A first generation Russian surface to air missile (Russian designation S-25 Berkut). Introduced when the Cold War was beginning to gather momentum, the SA-1 served from about 1951 to some point in the 1980s. It was first observed by the West at the 1960 May Day Parade.

The SA-1 was part of the first major example of anything that might be termed a Missile Defense Shield - developed as it was, in response to the increasing threat of nuclear attack on Russia from the United States after the end of World War II and the subsequent tension that built between the two superpowers.

The SA-1 was intended solely for the protection of Moscow and surrounding industrial centres from air attack.

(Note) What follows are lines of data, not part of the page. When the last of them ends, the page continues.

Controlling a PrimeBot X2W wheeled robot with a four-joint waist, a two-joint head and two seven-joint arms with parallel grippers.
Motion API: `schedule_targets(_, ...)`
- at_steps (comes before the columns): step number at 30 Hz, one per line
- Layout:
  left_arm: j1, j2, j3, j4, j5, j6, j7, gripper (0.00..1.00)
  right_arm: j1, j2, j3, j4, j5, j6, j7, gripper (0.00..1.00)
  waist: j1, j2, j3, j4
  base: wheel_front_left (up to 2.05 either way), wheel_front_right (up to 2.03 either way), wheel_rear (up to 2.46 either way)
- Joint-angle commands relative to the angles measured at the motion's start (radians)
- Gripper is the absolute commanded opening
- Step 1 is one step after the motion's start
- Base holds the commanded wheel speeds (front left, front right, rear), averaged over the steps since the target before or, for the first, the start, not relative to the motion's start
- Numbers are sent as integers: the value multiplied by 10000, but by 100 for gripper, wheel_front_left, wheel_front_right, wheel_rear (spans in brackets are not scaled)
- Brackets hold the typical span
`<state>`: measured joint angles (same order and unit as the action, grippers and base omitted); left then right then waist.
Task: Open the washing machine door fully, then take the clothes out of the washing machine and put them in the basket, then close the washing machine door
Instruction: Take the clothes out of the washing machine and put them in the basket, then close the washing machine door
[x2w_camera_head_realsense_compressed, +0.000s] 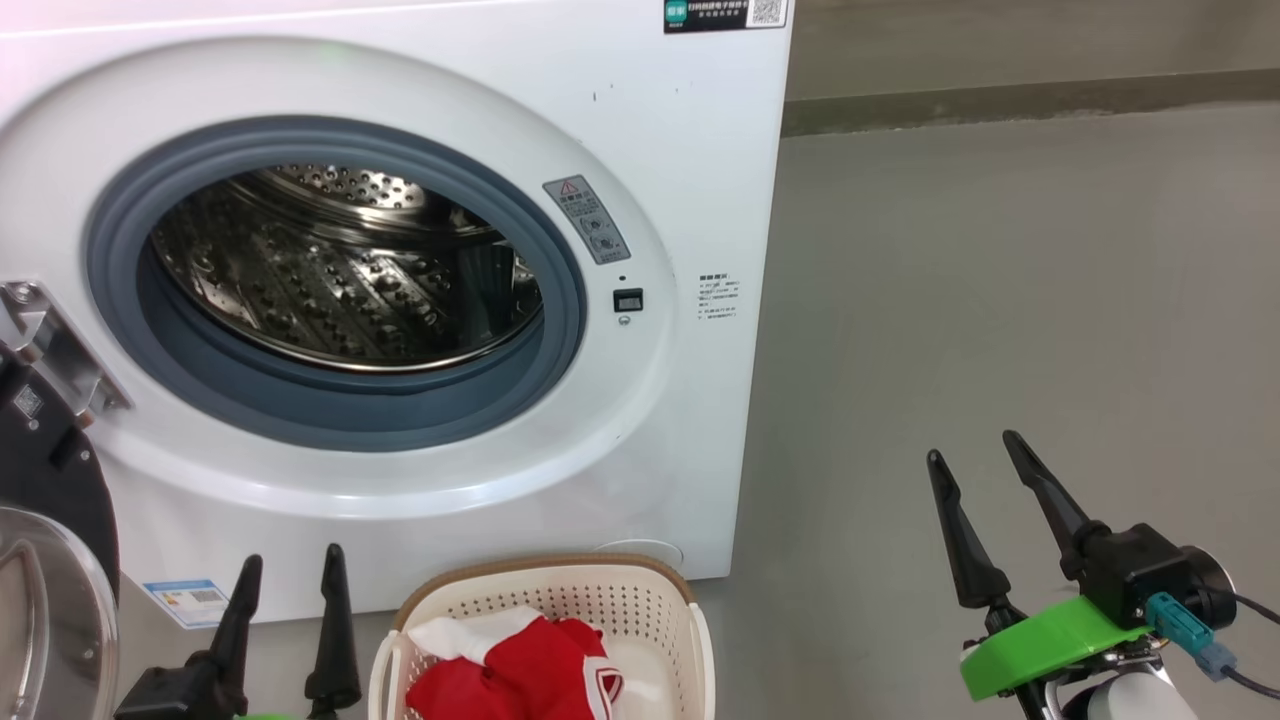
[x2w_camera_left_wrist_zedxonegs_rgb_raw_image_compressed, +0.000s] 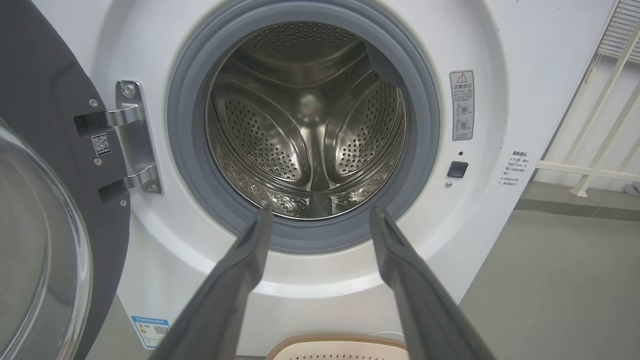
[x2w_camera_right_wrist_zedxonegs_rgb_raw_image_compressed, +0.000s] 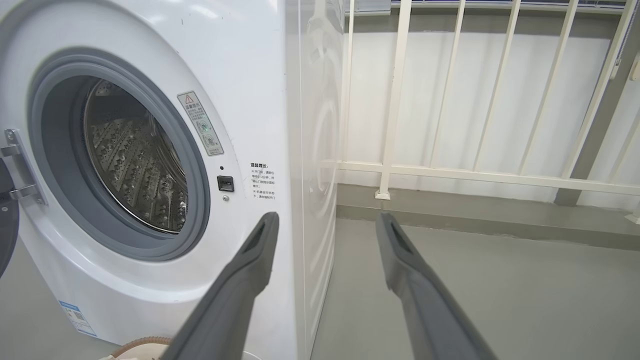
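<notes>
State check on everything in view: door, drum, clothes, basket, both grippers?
Round black-rimmed glass washing machine door: open, swung out to the left.
Steel perforated drum: empty.
Red and white clothes: in the basket.
Cream perforated plastic basket: on the floor before the white washing machine, holding the clothes.
Left gripper: open, empty.
Right gripper: open, empty.

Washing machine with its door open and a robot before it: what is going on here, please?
A robot is unloading the washing machine. The door is swung open to the left, the drum looks empty, and red clothes lie in the basket before the machine. The left jaws, beside the basket, and the right jaws, over the floor, are open and hold nothing. The door is not yet closed.
</notes>
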<state>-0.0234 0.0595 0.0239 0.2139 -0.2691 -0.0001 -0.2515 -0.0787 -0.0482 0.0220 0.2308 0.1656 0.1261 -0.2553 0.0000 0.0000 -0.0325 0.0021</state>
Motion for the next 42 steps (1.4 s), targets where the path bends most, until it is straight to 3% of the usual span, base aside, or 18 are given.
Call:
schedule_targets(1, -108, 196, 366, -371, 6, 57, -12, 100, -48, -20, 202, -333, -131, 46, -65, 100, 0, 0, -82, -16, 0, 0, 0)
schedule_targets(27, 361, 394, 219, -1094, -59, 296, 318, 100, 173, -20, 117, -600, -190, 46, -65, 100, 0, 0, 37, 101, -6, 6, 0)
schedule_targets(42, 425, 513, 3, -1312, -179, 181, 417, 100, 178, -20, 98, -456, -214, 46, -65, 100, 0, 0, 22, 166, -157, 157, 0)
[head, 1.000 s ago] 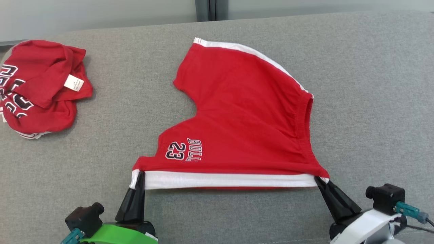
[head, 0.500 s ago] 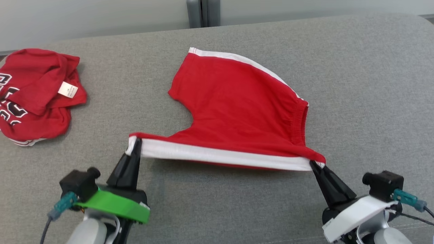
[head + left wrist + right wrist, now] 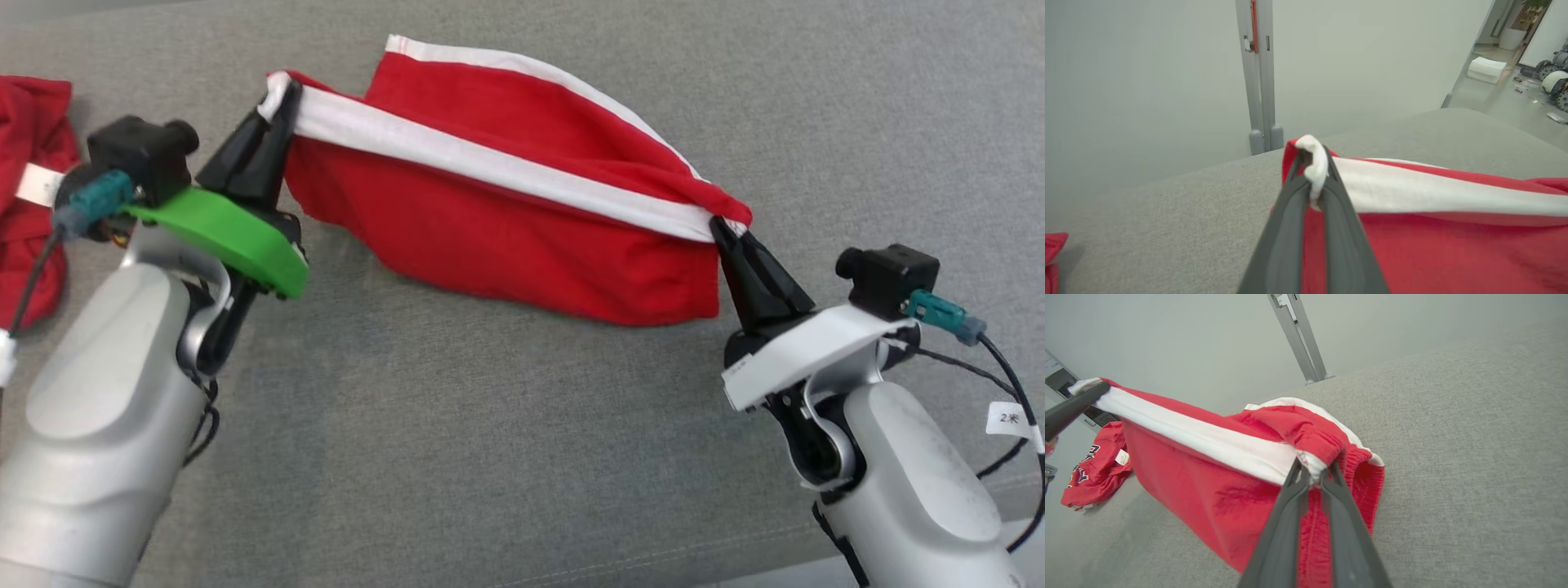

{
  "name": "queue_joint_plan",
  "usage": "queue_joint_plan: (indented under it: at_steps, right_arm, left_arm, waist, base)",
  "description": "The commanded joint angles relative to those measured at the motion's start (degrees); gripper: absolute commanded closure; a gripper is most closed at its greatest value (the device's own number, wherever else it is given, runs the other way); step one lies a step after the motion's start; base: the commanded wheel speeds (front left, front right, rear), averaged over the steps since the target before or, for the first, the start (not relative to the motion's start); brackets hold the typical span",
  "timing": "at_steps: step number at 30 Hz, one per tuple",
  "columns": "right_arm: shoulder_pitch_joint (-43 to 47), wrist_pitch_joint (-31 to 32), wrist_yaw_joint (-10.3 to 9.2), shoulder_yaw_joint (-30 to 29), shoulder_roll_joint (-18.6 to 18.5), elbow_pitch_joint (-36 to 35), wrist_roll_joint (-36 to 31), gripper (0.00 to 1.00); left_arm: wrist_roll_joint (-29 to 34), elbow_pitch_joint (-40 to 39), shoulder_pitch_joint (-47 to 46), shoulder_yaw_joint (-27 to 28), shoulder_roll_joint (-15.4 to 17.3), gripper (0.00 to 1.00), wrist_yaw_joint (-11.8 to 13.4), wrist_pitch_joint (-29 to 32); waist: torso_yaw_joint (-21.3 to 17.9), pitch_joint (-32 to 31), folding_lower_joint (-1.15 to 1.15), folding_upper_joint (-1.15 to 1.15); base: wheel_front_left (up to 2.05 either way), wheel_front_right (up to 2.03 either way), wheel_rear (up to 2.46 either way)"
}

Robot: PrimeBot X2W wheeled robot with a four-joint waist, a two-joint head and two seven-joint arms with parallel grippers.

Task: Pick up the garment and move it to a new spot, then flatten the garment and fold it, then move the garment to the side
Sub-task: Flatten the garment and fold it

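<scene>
Red shorts (image 3: 506, 237) hang stretched between our two hands across the upper middle of the frame, above the grey tabletop (image 3: 490, 425). Our left hand (image 3: 282, 90), upper left, is pinched on one end of the white stripe (image 3: 490, 163). Our right hand (image 3: 720, 224), at right, is pinched on the other end, by the waistband. Gripping both ends draws the stripe taut and straight, so the cloth below falls as one smooth sheet while the far leg rests on the tabletop behind. We judge this to be the fold, with the raised edge ready to be carried over and laid on the far half. A second garment (image 3: 28, 147) lies crumpled at the left edge, well apart.
</scene>
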Motion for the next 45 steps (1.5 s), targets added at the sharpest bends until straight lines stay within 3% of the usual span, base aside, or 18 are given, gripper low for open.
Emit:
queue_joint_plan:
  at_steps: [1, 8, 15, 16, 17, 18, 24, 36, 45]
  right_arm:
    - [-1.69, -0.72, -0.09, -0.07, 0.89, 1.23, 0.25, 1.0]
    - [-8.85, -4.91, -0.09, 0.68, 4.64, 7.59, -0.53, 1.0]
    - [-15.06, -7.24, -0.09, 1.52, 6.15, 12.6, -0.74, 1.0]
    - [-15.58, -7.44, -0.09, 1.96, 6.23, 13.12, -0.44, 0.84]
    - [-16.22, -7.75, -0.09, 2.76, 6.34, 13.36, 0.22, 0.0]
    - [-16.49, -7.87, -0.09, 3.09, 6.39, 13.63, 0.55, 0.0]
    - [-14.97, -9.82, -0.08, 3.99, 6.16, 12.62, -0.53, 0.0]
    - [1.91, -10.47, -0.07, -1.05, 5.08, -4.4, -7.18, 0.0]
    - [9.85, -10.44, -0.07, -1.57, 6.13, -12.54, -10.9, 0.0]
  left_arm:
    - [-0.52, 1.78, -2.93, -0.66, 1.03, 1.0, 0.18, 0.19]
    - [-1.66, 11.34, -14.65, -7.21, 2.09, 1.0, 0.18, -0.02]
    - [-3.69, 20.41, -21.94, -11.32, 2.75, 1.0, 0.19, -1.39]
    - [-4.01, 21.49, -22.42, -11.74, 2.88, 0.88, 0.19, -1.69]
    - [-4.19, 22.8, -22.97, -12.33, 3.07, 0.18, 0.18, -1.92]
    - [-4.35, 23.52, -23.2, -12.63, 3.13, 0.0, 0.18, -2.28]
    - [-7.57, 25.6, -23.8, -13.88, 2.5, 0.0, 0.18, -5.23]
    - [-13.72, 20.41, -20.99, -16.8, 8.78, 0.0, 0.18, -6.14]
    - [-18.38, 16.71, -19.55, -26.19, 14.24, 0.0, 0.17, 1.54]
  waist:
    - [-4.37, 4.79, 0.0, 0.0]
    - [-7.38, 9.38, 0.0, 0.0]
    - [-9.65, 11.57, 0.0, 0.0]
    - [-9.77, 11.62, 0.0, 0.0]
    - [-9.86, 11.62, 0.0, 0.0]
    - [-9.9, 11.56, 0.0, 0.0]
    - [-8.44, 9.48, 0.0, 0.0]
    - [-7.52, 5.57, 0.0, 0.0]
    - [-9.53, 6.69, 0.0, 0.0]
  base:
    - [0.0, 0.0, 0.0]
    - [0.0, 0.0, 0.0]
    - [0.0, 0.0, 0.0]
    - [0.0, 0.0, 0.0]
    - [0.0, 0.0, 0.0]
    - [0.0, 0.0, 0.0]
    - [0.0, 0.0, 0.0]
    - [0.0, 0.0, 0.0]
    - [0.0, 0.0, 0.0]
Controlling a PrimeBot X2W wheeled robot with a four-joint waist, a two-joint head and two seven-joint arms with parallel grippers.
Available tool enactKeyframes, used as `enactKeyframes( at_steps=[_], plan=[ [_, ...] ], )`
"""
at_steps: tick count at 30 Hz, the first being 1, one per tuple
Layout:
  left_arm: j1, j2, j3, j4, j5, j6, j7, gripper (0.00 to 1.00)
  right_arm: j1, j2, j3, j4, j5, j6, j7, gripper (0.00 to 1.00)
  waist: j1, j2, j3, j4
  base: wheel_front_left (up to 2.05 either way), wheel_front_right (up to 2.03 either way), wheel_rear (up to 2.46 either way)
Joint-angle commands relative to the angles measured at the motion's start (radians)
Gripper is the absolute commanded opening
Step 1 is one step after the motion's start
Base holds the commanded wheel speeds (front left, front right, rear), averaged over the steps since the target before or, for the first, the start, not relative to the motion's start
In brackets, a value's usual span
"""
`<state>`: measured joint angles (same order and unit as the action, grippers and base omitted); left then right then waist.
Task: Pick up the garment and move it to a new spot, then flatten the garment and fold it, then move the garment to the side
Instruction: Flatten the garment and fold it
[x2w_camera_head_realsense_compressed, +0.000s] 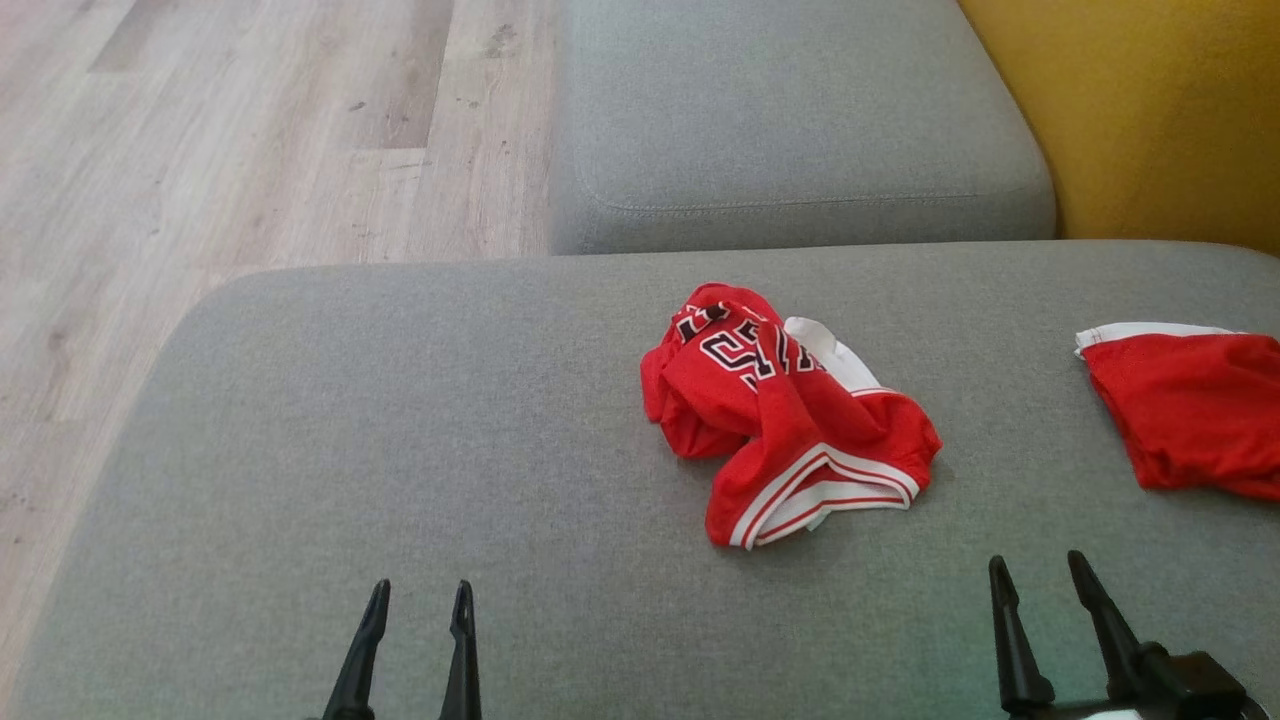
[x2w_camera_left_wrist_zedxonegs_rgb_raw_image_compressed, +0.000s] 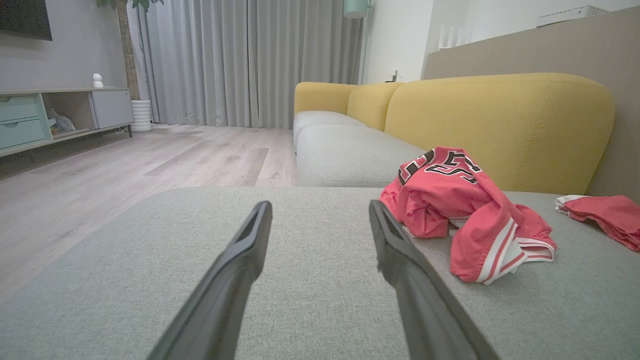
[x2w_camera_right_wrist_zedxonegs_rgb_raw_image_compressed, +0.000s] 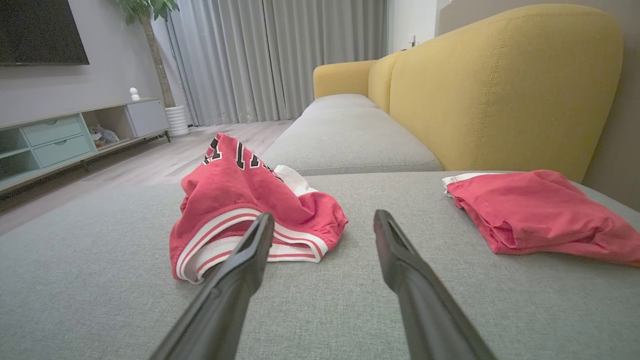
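Both claws are hovering low over the wide grey fabric seat cushion (x2w_camera_head_realsense_compressed: 400, 450), and neither is holding a thing: the left claw (x2w_camera_head_realsense_compressed: 421, 590) is showing its two dark fingers spread wide, and the right claw (x2w_camera_head_realsense_compressed: 1037, 560) is gaping just as wide, nothing between the fingers. The crumpled red mesh jersey with white-striped trim and black-and-white lettering (x2w_camera_head_realsense_compressed: 785, 420) is lying in a heap ahead of both claws, off to the right of the left claw and off to the left of the right one, nearer the right, touching neither. A second red garment with a white edge (x2w_camera_head_realsense_compressed: 1190, 420), lying flatter, is sitting ahead of the right claw on its right side, well apart from the heap. The jersey is looking light, soft and limp, so it is probably going to sag and trail once lifted, and the slick mesh may be slipping out of a shallow pinch. The best hold seems to be the striped hem bulging nearest the right claw, or the raised lettered fold at the far side, taken deep enough to trap several layers.
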<state>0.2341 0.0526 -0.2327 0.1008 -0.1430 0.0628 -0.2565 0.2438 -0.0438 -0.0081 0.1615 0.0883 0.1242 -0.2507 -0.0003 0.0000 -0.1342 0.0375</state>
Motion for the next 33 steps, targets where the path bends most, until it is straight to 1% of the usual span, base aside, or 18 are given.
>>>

SA-1s were deployed in two concentric rings around Moscow - the first ring, 25 nautical miles out from the city centre, had 22 of the 56 total sites. The remainder were all on the outside ring, which was a radius of about 45nm from Moscow. Reportedly, over 1 billion (unadjusted - presumably) dollars' worth of missiles were used in the S-25 program. Moscow's ring roads were originally built to support this system's infrastructure.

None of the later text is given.